FC Ensdorf
- Full name: Fußballclub Ensdorf e.V. 1912
- Founded: 1912
- Ground: Glück-Auf-Stadion
- Capacity: 12,000
- Chairman: Markus Gabriel
- Head Coach: Vedran Ivancovic
- League: Bezirksliga Saarlouis (IX)
- 2015–16: 3rd
- Website: https://www.fc-ensdorf.de
| Home colours | Away colours |

= FC Ensdorf =

German football club

FC Ensdorf is a German association football club from the village of Ensdorf, Saarland. The club's greatest success has been promotion to the two Regionalliga Südwest where it played for a season in 1973–74.

The club has also made two appearances in the DFB-Pokal, the German Cup, in 1976–77 and 1982–83.

==History==
Formed in 1912 FC Ensdorf spent the first three decades in local amateur football.

In post-Second World War football FC Ensdorf became a member of the tier two Ehrenliga Saarland which later became the Amateurliga Saarland. It played at this level from 1948 to 1951 and, from 1952 to 1954. The club made a return to the league after the introduction of the Bundesliga in 1963, now with the Amateurliga having dropped to third tier. It struggled against relegation for the first seasons after returning but improved from 1969 onwards, culminating in a league championship and promotion in 1973.

Ensdorf entered the tier two Regionalliga Südwest where it played for a season in 1973–74 before the league was disbanded in favour of the new 2. Bundesliga. The club came last in the league and was never in contention to qualify for the new 2. Bundesliga.

FC Ensdorf made two appearances in the DFB-Pokal, the German Cup, courtesy to reaching the final of the Saarland Cup, in 1976–77 and 1982–83, going out in the first round on each occasion after losing to Victoria Hamburg and Union Solingen. Back in the Amateurliga from 1974 onwards FC Ensdorf finished third in its first two seasons back but then declined and, finishing 14th in 1977–78, missed out on qualifying for the new Oberliga Südwest, which would have required finishing in the top seven.
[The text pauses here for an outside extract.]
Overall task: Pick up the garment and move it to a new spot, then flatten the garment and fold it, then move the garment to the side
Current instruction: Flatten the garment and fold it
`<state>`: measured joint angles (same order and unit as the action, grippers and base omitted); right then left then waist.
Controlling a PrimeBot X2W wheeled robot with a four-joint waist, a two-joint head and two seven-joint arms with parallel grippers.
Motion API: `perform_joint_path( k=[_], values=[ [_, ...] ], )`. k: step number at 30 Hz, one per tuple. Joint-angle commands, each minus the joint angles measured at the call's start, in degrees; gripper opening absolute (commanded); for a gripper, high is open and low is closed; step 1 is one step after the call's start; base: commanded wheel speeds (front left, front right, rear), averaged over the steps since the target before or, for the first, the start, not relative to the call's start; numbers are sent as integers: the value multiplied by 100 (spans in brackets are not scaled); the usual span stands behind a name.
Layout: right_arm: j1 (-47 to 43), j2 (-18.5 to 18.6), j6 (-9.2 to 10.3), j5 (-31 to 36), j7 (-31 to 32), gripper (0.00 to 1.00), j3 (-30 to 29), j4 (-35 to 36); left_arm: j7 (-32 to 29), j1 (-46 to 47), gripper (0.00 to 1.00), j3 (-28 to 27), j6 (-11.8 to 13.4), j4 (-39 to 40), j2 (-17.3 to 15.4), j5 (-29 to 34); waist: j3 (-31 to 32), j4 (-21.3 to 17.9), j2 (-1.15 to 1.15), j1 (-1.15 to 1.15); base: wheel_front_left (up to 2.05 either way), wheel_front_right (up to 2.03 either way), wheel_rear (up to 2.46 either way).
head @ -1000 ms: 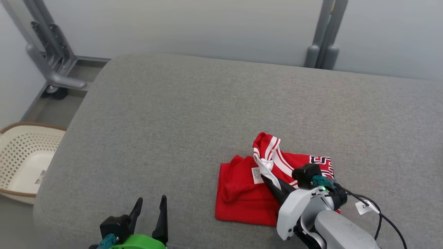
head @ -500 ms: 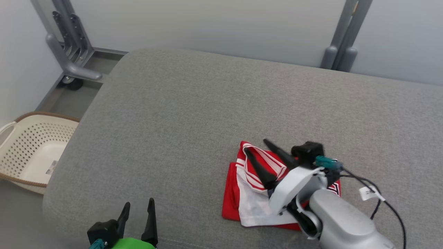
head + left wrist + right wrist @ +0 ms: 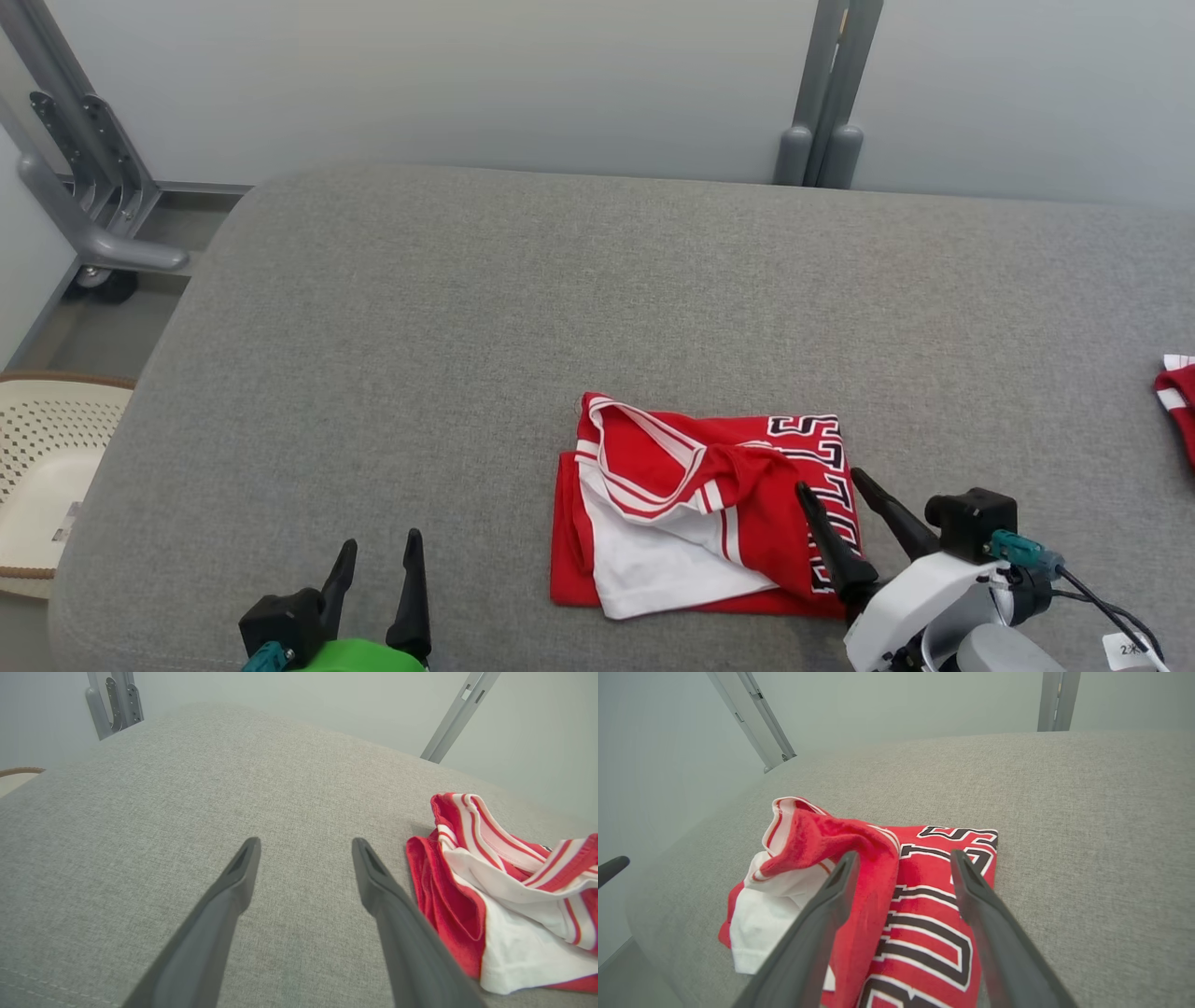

Ensdorf became part of the new tier four Verbandsliga Saarland and won the league in its inaugural season in 1978–79, thereby earning promotion to the Oberliga. In the next four season the club played as a lower table side in the league, with an eleventh place in 1981 as its best result. A 19th-place finish in 1982–83 however meant relegation. The club bounced back immediately, winning the Verbandsliga and earning promotion but suffering another relegation straight away. Ensdorf played in the Verbandsliga for another nine season before it was relegated from this level as well after coming last in the league in 1993–94. The club was relegated from the Landesliga as well the following season and dropped out of higher league football in Saarland altogether.

By 2000 the club was relegated from the Bezirksliga as well. After dropping to the tier ten Kreisliga A Saar FC Ensdorf the club won the league in 2015 and moved up to the Bezirksliga again.

==Honours==
The club's honours:
- Amateurliga Saarland
  - Champions: 1972–73
- Verbandsliga Saarland
  - Champions: 1978–79, 1983–84
- Saarland Cup
  - Winners: 1981–82
  - Runners-up: 1975–76

==Recent seasons==
The recent season-by-season performance of the club:

| Season | Division | Tier | Position |
| 2003–04 | Kreisliga A Saar | VIII | 13th |
| 2004–05 | Kreisliga A Saar | 11th |
| 2005–06 | Kreisliga A Saar | 9th |
| 2006–07 | Kreisliga A Saar | 14th |
| 2007–08 | Kreisliga A Saar | 11th |
| 2008–09 | Kreisliga A Saar | IX | 3rd ↑ |
| 2009–10 | Bezirksliga Saarlouis | 11th |
| 2010–11 | Bezirksliga Saarlouis | 13th |
| 2011–12 | Bezirksliga Saarlouis | 18th ↓ |
| 2012–13 | Kreisliga A Saar | X | 4th |
| 2013–14 | Kreisliga A Saar | 3rd |
| 2014–15 | Kreisliga A Saar | 1st ↑ |
| 2015–16 | Bezirksliga Saarlouis | IX | 3rd |
| 2016–17 | Bezirksliga Saarlouis |  |

- With the introduction of the Regionalligas in 1994 and the 3. Liga in 2008 as the new third tier, below the 2. Bundesliga, all leagues below dropped one tier.